__Action item__. Please copy, exactly as they appear below, the lines from the one containing "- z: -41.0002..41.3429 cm" through the one containing "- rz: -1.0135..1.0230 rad".

(Extracted data entries)
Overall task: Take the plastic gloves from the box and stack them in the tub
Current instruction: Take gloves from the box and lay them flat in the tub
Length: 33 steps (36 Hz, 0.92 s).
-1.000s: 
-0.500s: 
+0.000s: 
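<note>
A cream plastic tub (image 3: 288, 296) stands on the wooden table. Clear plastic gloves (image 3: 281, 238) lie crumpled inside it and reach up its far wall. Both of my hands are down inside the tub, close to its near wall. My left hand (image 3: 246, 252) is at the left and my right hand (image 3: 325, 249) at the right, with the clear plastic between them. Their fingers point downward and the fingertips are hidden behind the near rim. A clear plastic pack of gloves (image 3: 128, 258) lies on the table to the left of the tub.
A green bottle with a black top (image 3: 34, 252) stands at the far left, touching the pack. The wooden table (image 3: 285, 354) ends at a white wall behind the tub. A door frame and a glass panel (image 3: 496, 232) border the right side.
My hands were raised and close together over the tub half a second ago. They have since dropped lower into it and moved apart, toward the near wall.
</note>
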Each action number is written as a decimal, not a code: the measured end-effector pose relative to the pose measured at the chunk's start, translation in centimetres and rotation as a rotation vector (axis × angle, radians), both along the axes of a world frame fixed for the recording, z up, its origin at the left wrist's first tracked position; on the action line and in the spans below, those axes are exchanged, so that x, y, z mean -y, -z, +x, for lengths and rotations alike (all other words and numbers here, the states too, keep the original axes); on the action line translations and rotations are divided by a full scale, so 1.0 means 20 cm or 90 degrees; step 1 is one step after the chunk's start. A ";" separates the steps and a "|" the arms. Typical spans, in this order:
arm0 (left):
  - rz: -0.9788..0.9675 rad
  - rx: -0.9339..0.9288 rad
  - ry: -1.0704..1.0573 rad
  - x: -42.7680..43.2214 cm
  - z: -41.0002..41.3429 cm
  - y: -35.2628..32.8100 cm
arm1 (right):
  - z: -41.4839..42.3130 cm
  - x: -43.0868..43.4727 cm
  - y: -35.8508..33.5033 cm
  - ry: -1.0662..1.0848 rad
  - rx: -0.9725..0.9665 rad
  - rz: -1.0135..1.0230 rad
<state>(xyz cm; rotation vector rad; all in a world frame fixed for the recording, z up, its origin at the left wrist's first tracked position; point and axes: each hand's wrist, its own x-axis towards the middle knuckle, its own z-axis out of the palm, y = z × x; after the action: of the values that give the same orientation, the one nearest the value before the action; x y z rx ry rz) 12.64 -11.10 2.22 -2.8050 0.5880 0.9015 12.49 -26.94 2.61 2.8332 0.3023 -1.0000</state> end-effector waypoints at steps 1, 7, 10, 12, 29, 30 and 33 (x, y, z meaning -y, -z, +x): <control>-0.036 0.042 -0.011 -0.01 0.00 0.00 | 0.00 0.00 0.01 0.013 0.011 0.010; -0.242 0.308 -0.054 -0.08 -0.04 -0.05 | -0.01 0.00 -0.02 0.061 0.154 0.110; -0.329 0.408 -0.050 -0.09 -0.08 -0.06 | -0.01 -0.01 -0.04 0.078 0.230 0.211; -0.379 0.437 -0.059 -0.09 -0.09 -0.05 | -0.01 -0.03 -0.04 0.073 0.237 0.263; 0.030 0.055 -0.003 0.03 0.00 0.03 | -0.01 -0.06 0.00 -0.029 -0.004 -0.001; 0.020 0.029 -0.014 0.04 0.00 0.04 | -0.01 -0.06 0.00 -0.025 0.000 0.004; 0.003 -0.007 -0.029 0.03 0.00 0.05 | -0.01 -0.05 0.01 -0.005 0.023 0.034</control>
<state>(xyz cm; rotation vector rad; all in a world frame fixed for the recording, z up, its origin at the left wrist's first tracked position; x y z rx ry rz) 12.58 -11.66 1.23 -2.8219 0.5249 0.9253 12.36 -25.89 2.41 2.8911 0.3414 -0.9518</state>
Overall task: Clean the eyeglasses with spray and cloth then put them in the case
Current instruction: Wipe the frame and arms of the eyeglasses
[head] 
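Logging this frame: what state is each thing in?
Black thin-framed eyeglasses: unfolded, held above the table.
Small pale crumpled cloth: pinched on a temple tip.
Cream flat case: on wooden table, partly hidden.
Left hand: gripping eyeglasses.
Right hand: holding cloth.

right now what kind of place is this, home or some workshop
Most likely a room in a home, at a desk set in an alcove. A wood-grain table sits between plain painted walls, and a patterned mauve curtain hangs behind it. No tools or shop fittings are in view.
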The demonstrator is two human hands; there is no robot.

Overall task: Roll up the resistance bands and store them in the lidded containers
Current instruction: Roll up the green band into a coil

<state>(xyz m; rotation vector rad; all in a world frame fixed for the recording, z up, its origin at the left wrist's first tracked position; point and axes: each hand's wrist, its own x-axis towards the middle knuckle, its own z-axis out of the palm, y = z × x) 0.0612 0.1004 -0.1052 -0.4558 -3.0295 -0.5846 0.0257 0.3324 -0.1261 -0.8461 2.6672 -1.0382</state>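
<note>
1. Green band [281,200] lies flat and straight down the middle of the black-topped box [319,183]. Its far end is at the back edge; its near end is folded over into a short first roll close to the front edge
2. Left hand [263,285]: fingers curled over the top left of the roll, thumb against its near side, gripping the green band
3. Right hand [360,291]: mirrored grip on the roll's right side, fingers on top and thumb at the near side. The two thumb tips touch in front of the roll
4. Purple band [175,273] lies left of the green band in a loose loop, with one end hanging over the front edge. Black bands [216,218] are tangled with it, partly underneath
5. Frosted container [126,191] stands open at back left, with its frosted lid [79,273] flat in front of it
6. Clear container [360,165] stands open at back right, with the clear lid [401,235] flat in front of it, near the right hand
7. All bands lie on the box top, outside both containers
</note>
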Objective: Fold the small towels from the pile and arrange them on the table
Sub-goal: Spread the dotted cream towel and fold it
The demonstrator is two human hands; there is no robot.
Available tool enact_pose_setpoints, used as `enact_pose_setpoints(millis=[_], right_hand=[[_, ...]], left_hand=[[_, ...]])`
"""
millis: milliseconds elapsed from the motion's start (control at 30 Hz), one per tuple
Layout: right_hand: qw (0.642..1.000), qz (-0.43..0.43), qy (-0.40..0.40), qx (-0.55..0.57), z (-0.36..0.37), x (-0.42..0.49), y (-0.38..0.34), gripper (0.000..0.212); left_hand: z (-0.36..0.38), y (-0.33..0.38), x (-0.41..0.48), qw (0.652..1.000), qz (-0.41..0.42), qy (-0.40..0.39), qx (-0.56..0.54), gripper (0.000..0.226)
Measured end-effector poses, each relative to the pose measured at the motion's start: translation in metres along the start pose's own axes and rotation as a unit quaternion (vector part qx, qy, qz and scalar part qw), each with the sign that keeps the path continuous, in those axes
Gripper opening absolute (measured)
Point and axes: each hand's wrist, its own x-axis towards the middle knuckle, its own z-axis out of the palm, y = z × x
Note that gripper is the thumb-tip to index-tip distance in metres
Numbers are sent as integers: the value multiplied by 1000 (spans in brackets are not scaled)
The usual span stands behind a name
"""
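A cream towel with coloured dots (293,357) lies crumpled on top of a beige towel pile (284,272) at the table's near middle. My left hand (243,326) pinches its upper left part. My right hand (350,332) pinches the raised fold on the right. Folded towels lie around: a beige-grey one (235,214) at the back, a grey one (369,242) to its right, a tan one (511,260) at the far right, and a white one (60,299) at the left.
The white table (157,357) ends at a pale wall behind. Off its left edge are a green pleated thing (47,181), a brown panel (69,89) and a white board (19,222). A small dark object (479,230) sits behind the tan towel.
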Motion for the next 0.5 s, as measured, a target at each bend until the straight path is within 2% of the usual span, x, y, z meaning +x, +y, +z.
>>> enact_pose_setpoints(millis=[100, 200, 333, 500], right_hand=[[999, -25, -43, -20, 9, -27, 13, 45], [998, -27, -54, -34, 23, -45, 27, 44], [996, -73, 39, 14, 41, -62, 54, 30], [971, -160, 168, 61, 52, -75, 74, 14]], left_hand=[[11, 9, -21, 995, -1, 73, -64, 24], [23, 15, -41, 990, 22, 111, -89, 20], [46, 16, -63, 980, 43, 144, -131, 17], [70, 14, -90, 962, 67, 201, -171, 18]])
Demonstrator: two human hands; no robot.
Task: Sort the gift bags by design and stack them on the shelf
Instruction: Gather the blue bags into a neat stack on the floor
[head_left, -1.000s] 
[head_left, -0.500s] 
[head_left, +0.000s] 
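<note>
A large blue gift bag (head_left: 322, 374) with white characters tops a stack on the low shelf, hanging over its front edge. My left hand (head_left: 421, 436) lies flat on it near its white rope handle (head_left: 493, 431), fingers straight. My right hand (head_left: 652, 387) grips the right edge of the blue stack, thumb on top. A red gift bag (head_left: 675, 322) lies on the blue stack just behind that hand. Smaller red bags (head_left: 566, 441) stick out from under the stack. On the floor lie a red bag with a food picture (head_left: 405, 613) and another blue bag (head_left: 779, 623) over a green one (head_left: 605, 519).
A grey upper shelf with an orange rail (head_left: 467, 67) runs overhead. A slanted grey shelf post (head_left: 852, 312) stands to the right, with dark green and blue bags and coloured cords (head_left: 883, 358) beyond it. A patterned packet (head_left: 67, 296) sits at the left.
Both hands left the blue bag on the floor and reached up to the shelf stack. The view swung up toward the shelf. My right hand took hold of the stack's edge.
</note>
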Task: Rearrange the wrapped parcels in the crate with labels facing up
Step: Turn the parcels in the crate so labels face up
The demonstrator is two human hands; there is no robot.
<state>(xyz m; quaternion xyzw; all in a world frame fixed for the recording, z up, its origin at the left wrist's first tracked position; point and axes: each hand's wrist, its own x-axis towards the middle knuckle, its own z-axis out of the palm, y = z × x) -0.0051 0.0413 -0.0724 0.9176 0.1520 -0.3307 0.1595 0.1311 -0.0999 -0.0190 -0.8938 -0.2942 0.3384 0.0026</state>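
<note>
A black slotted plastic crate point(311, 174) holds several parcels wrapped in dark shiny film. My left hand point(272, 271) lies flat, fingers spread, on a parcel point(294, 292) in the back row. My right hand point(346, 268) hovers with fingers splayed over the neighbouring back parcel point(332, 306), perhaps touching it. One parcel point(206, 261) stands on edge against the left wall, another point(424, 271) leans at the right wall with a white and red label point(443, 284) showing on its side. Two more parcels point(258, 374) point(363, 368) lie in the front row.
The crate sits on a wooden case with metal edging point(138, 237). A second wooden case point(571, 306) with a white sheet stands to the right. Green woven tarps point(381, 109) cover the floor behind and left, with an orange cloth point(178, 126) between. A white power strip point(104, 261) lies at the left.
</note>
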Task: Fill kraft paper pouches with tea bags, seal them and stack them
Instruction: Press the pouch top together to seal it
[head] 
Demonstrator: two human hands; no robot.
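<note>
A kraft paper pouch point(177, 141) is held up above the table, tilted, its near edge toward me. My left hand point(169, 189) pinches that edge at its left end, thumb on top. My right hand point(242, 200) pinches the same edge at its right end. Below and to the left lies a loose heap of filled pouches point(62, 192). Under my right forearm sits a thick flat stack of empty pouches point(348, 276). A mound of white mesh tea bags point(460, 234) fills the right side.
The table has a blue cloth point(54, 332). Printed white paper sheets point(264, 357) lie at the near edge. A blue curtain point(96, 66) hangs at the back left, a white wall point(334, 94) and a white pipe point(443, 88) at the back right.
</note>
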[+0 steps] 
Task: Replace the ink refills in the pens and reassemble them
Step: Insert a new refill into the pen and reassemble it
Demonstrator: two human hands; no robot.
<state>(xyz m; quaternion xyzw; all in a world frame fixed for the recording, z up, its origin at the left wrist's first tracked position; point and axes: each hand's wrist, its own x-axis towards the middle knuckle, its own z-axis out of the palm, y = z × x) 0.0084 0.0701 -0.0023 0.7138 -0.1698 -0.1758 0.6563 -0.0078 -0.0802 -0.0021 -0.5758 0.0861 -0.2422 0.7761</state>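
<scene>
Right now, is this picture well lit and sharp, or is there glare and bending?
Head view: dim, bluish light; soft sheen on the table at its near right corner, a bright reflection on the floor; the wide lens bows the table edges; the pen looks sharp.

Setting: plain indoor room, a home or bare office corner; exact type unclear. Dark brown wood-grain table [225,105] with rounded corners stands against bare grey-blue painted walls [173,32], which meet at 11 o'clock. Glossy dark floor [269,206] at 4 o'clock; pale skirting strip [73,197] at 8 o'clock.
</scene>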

__Task solution__.
  - z: -41.0002..41.3429 cm
  - y: -35.2628..32.8100 cm
arm1 (right):
  - z: -41.4839..42.3130 cm
  - x: -43.0868..43.4727 cm
  - y: -35.8508..33.5033 cm
  - ry: -1.0662..1.0848 rad
  - rx: -0.9725..0.9665 rad
  - rz: -1.0135..1.0230 rad

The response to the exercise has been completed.